Broadcom's tag line is "Connecting Everything."

Is it possible that Mr. Nicholas, in his determined quest to connect humans to his chips, humans to other humans and humans to their inner other humans (hence the pilot episode), simply got carried away by an enthusiasm for his organization not seen since Dave Thomas of Wendy's burger chain (who appeared in over 800 commercials for his company) or perhaps even Pope John XII?

Tom Purves

Pope John was smoked into the Papacy when he was 18 and appeared to decide that the Organization needed to be an expression of his own youthful exuberance. It all seemed to go a little far.

He received a letter from the German Emperor Otto I: "Everyone, clergy as well as laity, accuses you, Holiness, of homicide, perjury, sacrilege, incest with your relatives, including your sisters."

But no one considered that, in an attempt to counteract deleterious forces, he might have been merely researching the seven deadly sins so as to know how to better combat them for the benefit of his organization.

When I advise clients about marketing and creativity, I always talk to them about deciding what their company stands for, how their company wants to be seen and trying to protect and embody that vision as much as possible.

Business is a peculiarly seductive activity and who knows just how deeply Mr.

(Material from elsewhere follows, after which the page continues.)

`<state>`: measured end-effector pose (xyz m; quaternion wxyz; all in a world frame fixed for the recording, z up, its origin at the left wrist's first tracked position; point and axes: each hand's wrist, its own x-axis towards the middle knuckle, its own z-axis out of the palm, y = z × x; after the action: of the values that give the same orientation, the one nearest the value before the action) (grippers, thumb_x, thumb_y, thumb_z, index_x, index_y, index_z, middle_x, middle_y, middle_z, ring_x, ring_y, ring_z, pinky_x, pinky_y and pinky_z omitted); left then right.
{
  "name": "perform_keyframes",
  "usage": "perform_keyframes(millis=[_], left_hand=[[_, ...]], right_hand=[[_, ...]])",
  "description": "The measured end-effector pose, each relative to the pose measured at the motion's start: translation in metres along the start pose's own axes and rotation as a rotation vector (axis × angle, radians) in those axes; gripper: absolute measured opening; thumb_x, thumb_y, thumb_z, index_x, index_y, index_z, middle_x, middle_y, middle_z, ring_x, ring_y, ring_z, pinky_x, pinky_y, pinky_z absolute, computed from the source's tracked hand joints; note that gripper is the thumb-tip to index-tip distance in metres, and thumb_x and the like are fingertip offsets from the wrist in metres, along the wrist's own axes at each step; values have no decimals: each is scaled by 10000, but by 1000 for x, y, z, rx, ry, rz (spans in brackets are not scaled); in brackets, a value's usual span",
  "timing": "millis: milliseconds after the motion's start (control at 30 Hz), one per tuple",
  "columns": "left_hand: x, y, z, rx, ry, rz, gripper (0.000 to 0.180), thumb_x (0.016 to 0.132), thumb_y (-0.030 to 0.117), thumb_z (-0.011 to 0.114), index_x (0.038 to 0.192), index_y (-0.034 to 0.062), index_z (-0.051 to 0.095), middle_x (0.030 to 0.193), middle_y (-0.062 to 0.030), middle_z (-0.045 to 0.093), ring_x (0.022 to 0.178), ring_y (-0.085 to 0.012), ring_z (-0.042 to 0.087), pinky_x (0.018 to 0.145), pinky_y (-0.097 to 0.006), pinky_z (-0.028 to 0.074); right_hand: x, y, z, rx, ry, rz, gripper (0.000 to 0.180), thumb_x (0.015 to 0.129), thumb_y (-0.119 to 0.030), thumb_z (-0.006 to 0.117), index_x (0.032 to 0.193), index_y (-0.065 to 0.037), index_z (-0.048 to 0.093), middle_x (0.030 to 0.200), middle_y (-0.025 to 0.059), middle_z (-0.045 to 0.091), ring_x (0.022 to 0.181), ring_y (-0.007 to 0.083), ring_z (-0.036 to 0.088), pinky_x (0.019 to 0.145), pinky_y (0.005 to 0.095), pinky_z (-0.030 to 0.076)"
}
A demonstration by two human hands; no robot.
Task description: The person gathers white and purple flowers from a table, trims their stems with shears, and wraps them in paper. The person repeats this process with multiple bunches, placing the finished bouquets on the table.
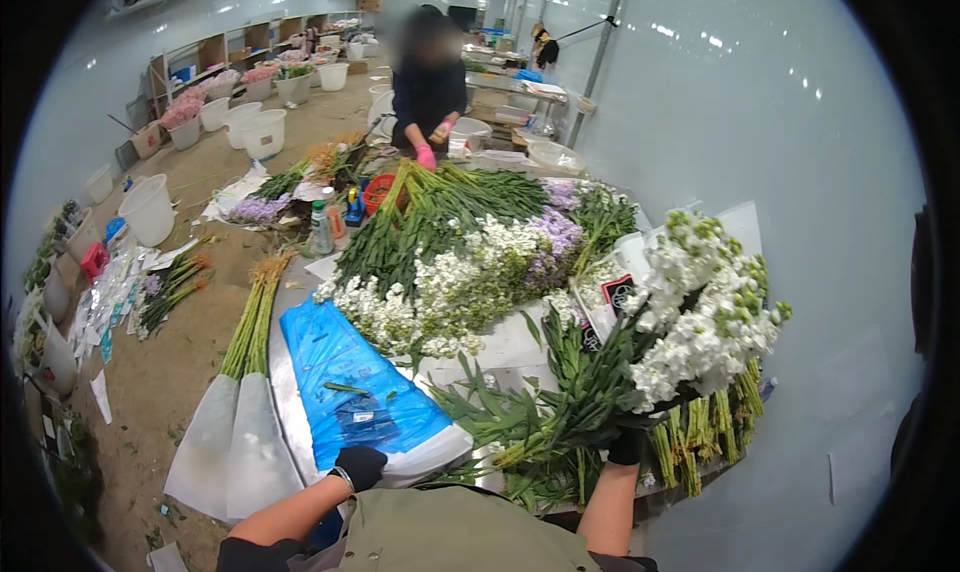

Nicholas might have been gripped by the need to deliver on his corporate vision?

He clearly had circumstances stacked against him. His company was based in Orange County.

Anyone who was privileged enough to watch Fox's seminal drama series "the OC", or, indeed, Bravo's "the Housewives of Orange County", knows just how difficult connectivity is to achieve in that especially cold-hearted and forbidding part of America.

Could it be that, in his enthusiasm to embody his company's promise, to connect everything, Mr. Nicholas simply became disconnected from himself by the monstrous impossibility of his task?